:: TASK TO CARRY OUT ::
Every entry below should be printed exactly.

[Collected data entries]
++++++++++++++++++++

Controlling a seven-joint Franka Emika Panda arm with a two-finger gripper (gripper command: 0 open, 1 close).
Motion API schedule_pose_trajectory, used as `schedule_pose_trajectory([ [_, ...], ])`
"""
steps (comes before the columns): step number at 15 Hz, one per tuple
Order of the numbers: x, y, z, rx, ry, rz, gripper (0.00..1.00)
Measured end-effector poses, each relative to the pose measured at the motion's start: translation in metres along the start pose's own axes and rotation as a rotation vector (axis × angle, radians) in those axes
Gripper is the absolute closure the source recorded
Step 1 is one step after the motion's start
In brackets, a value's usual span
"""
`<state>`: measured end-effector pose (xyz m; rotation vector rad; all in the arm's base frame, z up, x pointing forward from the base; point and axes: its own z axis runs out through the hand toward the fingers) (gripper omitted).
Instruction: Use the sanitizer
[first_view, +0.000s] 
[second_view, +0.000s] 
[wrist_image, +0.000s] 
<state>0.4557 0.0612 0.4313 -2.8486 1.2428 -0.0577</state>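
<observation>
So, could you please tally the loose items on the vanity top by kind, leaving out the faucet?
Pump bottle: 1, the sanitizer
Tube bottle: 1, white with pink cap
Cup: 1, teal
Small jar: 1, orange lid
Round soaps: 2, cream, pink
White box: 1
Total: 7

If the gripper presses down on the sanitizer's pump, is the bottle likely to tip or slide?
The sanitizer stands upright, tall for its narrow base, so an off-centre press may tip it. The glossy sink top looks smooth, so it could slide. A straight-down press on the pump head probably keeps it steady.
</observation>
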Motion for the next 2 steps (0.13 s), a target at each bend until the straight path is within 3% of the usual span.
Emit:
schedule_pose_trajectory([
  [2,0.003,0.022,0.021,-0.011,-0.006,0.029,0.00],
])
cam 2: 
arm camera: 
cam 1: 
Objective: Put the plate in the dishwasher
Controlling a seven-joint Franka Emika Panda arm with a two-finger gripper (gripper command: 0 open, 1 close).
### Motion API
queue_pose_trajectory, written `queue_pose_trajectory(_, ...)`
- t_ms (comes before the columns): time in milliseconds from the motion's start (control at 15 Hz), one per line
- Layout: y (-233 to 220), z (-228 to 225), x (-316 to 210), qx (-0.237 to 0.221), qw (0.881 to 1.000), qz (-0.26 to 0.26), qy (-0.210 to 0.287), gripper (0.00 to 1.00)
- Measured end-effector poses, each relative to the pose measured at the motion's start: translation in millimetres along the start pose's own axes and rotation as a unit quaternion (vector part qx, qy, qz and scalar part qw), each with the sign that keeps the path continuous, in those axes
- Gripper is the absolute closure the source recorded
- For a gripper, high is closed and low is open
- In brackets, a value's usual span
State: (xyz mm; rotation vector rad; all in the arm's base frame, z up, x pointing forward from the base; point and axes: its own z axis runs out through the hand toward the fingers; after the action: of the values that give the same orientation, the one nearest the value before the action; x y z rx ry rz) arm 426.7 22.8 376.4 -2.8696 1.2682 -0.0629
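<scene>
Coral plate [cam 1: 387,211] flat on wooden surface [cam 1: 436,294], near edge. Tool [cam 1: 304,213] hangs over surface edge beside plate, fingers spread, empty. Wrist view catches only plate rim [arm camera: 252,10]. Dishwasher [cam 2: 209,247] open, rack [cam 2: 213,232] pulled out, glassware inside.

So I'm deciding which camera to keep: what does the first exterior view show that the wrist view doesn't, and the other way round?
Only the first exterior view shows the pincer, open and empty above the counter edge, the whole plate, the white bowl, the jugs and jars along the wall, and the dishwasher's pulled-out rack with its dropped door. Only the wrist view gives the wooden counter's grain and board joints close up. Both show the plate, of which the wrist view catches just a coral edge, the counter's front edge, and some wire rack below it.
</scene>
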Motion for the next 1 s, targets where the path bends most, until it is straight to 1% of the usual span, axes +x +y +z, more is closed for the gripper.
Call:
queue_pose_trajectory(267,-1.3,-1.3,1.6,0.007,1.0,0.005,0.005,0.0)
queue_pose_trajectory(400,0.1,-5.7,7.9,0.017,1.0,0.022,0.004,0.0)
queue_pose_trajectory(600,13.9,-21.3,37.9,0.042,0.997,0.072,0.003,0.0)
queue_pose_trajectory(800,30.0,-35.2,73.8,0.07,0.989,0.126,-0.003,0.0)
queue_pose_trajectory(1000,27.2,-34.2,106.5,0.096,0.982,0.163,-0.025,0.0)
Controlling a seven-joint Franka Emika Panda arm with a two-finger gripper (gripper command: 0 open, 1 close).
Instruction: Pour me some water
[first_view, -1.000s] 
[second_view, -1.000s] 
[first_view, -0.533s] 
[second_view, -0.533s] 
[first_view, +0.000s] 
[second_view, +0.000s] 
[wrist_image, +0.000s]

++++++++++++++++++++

:: RESPONSE TO THE TASK ::
Controlling a seven-joint Franka Emika Panda arm with a two-finger gripper (gripper command: 0 open, 1 close).
Motion API schedule_pose_trajectory, used as `schedule_pose_trajectory([ [_, ...], ])`
"""
steps (comes before the columns): step number at 15 Hz, one per tuple
Order of the numbers: x, y, z, rx, ry, rz, gripper (0.00..1.00)
Measured end-effector poses, each relative to the pose measured at the motion's start: translation in metres along the start pose's own axes and rotation as a rotation vector (axis × angle, radians) in those axes
Gripper is the absolute closure the source recorded
Step 1 is one step after the motion's start
In brackets, a value's usual span
"""
`<state>`: measured end-effector pose (xyz m; rotation vector rad; all in the arm's base frame, z up, x pointing forward from the base; point and axes: its own z axis runs out through the hand toward the fingers) (gripper omitted).
Instruction: Use the sanitizer
[first_view, +0.000s] 
[second_view, +0.000s] 
[wrist_image, +0.000s] 
<state>0.4557 0.0612 0.4313 -2.8486 1.2428 -0.0577</state>
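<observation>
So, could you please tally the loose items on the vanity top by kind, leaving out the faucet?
Pump bottle: 1, the sanitizer
Tube bottle: 1, white with pink cap
Cup: 1, teal
Small jar: 1, orange lid
Round soaps: 2, cream, pink
White box: 1
Total: 7

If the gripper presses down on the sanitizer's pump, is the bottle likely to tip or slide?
The sanitizer stands upright, tall for its narrow base, so an off-centre press may tip it. The glossy sink top looks smooth, so it could slide. A straight-down press on the pump head probably keeps it steady.
</observation>
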Motion for the next 2 steps (0.13 s), a target at each bend until the straight path is within 3% of the usual span.
Emit:
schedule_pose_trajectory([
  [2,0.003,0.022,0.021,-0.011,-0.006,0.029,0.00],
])
cam 2: 
arm camera: 
cam 1: 
Objective: Put the plate in the dishwasher
Controlling a seven-joint Franka Emika Panda arm with a two-finger gripper (gripper command: 0 open, 1 close).
### Motion API
queue_pose_trajectory, written `queue_pose_trajectory(_, ...)`
- t_ms (comes before the columns): time in milliseconds from the motion's start (control at 15 Hz), one per line
- Layout: y (-233 to 220), z (-228 to 225), x (-316 to 210), qx (-0.237 to 0.221), qw (0.881 to 1.000), qz (-0.26 to 0.26), qy (-0.210 to 0.287), gripper (0.00 to 1.00)
- Measured end-effector poses, each relative to the pose measured at the motion's start: translation in millimetres along the start pose's own axes and rotation as a unit quaternion (vector part qx, qy, qz and scalar part qw), each with the sign that keeps the path continuous, in those axes
- Gripper is the absolute closure the source recorded
- For a gripper, high is closed and low is open
- In brackets, a value's usual span
State: (xyz mm; rotation vector rad; all in the arm's base frame, z up, x pointing forward from the base; point and axes: its own z axis runs out through the hand toward the fingers; after the action: of the values that give the same orientation, the one nearest the value before the action; x y z rx ry rz) arm 426.7 22.8 376.4 -2.8696 1.2682 -0.0629
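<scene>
Coral plate [cam 1: 387,211] flat on wooden surface [cam 1: 436,294], near edge. Tool [cam 1: 304,213] hangs over surface edge beside plate, fingers spread, empty. Wrist view catches only plate rim [arm camera: 252,10]. Dishwasher [cam 2: 209,247] open, rack [cam 2: 213,232] pulled out, glassware inside.

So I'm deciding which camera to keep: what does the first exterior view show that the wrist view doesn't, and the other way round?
Only the first exterior view shows the pincer, open and empty above the counter edge, the whole plate, the white bowl, the jugs and jars along the wall, and the dishwasher's pulled-out rack with its dropped door. Only the wrist view gives the wooden counter's grain and board joints close up. Both show the plate, of which the wrist view catches just a coral edge, the counter's front edge, and some wire rack below it.
</scene>
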Motion for the next 1 s, targets where the path bends most, until it is straight to 1% of the usual span, axes +x +y +z, more is closed for the gripper.
Call:
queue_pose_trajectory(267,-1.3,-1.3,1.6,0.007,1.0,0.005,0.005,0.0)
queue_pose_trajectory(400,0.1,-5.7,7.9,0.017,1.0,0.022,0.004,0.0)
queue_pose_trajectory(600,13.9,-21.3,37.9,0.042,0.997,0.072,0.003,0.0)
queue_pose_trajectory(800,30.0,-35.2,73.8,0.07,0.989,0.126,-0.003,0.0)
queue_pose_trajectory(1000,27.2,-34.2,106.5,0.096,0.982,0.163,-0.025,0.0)
Controlling a seven-joint Franka Emika Panda arm with a two-finger gripper (gripper command: 0 open, 1 close).
Instruction: Pour me some water
[first_view, -1.000s] 
[second_view, -1.000s] 
[first_view, -0.533s] 
[second_view, -0.533s] 
[first_view, +0.000s] 
[second_view, +0.000s] 
[wrist_image, +0.000s]

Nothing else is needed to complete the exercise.